My experience with being taught music theory lines up with your experience, and I spent a lot of time learning both piano and instrumental music leading up to college, to the point where I considered myself to be a fairly decent-ish musician. I was not taught why anything exists I was taught rules: rules that I constantly saw being broken around me, and that I was constantly told, "well, it's OK for them to break the rules once they understand them." It was not until I started to think of music-theory as a grammar based on conventions and social norms that any of it clicked for me, before that point I hated music theory. Certainly it was rare for people to try and break things down to first principles or to describe why things were the way they were.

What happens as an early musician (in my experience) is that over time you just kind of get used to the social conventions and it becomes intuitive because you've spent a lot of time on it. I learned about stuff like ratios once I started getting into intermediate jazz on the saxophone; it was not an early concept taught to me in piano lessons.

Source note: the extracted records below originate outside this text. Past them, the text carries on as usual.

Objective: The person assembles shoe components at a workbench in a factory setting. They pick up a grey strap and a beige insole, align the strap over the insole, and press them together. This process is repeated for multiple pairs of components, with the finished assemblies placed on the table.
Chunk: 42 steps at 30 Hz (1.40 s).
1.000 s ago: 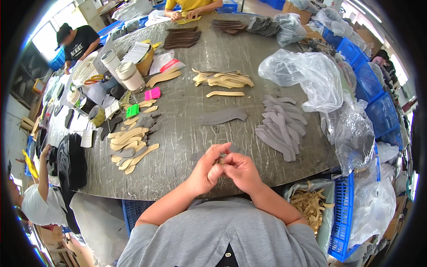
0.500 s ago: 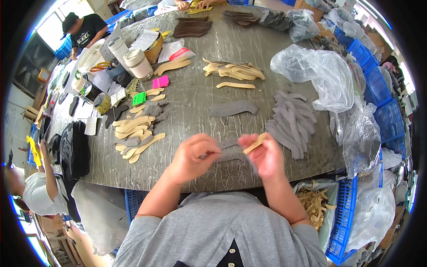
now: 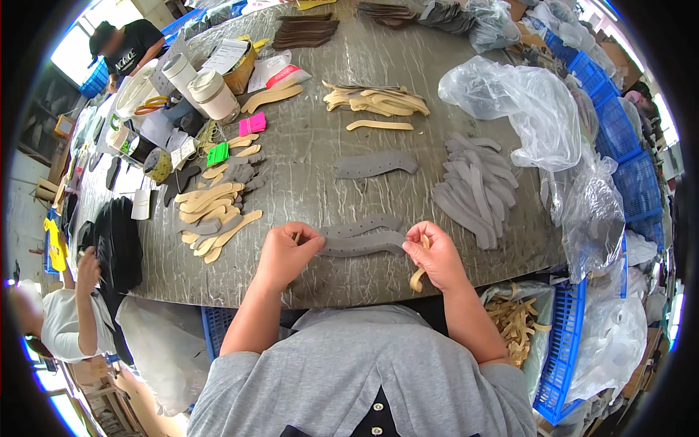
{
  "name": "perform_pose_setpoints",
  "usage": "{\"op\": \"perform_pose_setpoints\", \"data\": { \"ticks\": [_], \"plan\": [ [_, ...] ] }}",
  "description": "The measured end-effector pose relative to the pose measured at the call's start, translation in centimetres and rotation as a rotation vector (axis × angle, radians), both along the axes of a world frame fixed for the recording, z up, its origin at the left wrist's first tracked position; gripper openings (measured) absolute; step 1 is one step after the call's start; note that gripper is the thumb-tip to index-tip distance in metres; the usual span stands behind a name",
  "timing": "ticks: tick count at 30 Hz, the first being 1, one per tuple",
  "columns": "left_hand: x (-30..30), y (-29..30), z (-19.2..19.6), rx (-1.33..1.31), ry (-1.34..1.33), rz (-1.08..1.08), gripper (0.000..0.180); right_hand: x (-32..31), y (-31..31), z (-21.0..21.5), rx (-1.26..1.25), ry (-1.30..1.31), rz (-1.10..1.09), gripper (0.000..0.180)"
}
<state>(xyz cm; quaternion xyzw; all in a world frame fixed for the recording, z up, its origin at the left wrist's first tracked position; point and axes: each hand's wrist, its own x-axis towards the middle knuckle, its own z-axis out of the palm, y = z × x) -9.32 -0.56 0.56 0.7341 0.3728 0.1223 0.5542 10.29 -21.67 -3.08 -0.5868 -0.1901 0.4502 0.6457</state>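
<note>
Between my two hands a curved grey strip point(image 3: 362, 245) with small dark spots is stretched just above the table. My left hand point(image 3: 286, 253) pinches its left end between thumb and fingertips. At the other end, my right hand point(image 3: 438, 257) has its thumb and forefinger closed on the tip. A narrow tan strip point(image 3: 417, 281) also hangs from the right hand, tucked under its fingers. Right behind the held piece lies another curved grey strip point(image 3: 368, 221) with a row of holes. Farther back, a wider grey piece point(image 3: 375, 164) lies flat.
A heap of grey strips point(image 3: 477, 189) lies to the right, tan strips point(image 3: 211, 204) mixed with grey to the left. More tan pieces point(image 3: 378, 100) are stacked behind. Clear plastic bags point(image 3: 502, 102) and blue baskets point(image 3: 615, 131) line the right; jars point(image 3: 212, 95) stand at left. Two co-workers sit leftward.
My hands have come down and spread apart, from above the table to the ends of the front grey strip. The tan strip, earlier raised in my right fingers, now hangs below them.
</note>
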Motion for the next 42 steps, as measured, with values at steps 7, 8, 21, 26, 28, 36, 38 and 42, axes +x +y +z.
{"op": "perform_pose_setpoints", "data": {
  "ticks": [7, 8, 21, 26, 28, 36, 38, 42],
  "plan": [
    [0.2, -0.7, -0.2, 0.212, 0.203, -0.094, 0.015, -0.6, 0.8, -2.2, -0.093, -0.374, -0.070, 0.010],
    [0.4, -0.7, -0.4, 0.255, 0.228, -0.104, 0.016, -0.7, 1.0, -2.2, -0.131, -0.413, -0.070, 0.010],
    [1.2, 0.2, -2.6, 0.250, 0.297, -0.163, 0.018, -0.9, 1.3, -2.4, -0.235, -0.604, -0.037, 0.012],
    [1.2, 0.1, -2.7, 0.277, 0.281, -0.168, 0.016, -1.1, 1.5, -2.4, -0.296, -0.751, -0.027, 0.013],
    [1.2, 0.0, -2.8, 0.302, 0.281, -0.181, 0.016, -1.5, 1.8, -1.9, -0.370, -0.949, -0.005, 0.014],
    [1.6, -0.2, -2.9, 0.423, 0.306, -0.230, 0.015, -5.0, 3.1, -0.6, -0.240, -1.518, 0.339, 0.046],
    [1.6, -0.2, -2.9, 0.400, 0.301, -0.219, 0.016, -5.3, 3.2, -0.7, -0.272, -1.529, 0.407, 0.049],
    [1.2, -0.6, -3.4, 0.478, 0.286, -0.217, 0.014, -4.4, 2.2, -0.6, -0.300, -1.521, 0.361, 0.044]
  ]
}}
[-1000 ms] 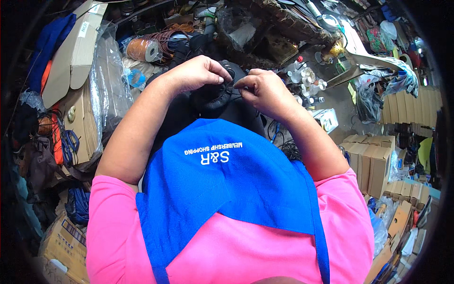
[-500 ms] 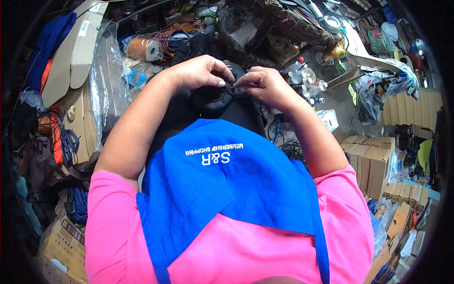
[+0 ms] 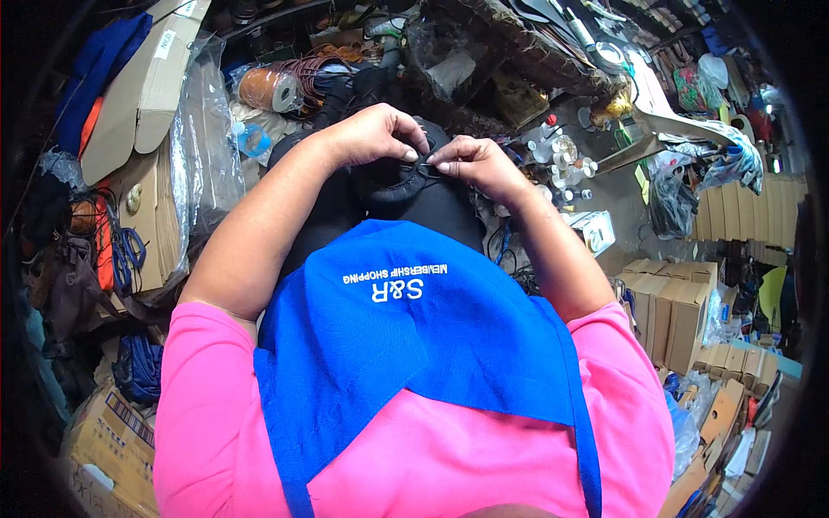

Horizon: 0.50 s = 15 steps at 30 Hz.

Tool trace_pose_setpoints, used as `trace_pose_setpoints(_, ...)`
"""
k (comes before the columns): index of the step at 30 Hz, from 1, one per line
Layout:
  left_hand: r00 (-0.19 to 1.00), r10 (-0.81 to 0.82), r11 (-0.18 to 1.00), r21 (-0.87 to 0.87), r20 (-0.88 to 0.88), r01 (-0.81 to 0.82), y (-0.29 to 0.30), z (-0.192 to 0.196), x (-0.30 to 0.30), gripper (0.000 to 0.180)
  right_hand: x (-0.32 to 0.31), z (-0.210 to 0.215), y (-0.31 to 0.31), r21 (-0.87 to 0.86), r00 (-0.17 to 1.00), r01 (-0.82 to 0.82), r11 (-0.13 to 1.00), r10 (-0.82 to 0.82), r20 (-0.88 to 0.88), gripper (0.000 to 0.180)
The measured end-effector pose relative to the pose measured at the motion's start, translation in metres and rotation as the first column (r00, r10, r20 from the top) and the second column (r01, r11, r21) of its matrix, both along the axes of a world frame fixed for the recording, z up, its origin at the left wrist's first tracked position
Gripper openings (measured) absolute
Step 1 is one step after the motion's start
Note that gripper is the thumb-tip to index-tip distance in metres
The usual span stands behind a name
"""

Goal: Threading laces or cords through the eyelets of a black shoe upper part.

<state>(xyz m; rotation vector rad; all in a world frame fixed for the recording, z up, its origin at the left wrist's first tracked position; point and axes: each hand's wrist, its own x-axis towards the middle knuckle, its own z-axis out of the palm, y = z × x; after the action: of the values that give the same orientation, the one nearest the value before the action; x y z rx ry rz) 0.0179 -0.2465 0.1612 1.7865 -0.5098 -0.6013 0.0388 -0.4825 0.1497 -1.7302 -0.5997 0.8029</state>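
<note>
A black shoe (image 3: 390, 192), as far as its dark rounded shape shows, rests on my lap above the blue apron (image 3: 406, 319). My left hand (image 3: 387, 136) bends over its far side, thumb and forefinger closed in a pinch at the opening. Opposite it, my right hand (image 3: 480, 164) pinches at the same spot, fingertips almost meeting the left ones. Whatever lies between the fingertips is small and dark; it may be a thread or lace, but I cannot make it out.
An orange thread spool (image 3: 269, 90) lies beyond my left forearm. Several small bottles (image 3: 566, 160) stand to the right of my hands. Cardboard boxes (image 3: 669, 302) are stacked at the right, and large cardboard sheets (image 3: 142, 95) lean at the left.
My right hand has dropped slightly and turned, its fingers less tightly curled. The left hand stays nearly in place at the shoe. The whole view has shifted a little.
</note>
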Motion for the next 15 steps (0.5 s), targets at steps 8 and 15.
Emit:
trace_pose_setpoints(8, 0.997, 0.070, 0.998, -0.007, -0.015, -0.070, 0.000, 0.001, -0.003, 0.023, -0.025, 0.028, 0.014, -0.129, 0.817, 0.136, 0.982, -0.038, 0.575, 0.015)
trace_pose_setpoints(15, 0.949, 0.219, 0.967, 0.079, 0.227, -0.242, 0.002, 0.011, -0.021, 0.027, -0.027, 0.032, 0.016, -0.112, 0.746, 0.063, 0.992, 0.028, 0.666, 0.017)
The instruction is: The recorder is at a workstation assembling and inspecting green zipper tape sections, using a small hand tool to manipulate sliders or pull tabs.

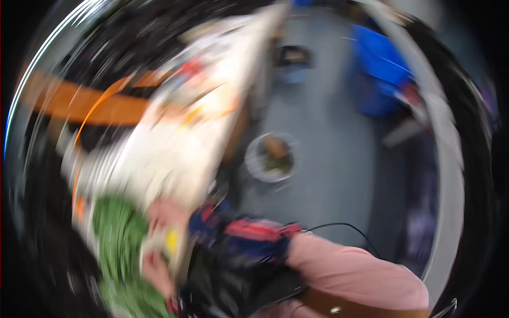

And then people look at articles like this and say, "well, that's all super-basic stuff, and it's not completely right, and she's doing a bad job of explaining..." Nonsense, she's doing fine. Even if there are a few inaccuracies, this is a good article: it's written in a way that's sympathetic to people who know nothing about music theory, it gets across the immediate points that musicians might not even realize are problems (why is a C a C, why is B# C), it is a (mostly successful) attempt to tie music theory to something that readers might already understand. It's helping bridge this gap of "repeat this rule until it becomes intuitive", and that's a good thing to do.

Even with really simple concepts, people forget how big the barrier of entry is around notation. It's extremely common for me to run into people who say they would read more scientific papers or statistical research if the math notation didn't throw them off. Music is the same, there is a common language that is very efficient and nice for people who know it, and is indecipherable for everyone else. Anything that helps lower that gap is good, and looking at this article as someone who knows the notation already my immediate reaction is that it seems pretty helpful and a lot of "intro" music courses won't explain these concepts, they'll expect you to tough it out and just memorize the rules.

An electronic musician working in a DAW needs to understand notes as ratios and frequencies lest they produce a mix that sounds like goop on club speakers, but a pianist can get away with not having any idea. Put them in a room and ask them to explain the difference between a mode and a scale, and you'll need a hazmat crew.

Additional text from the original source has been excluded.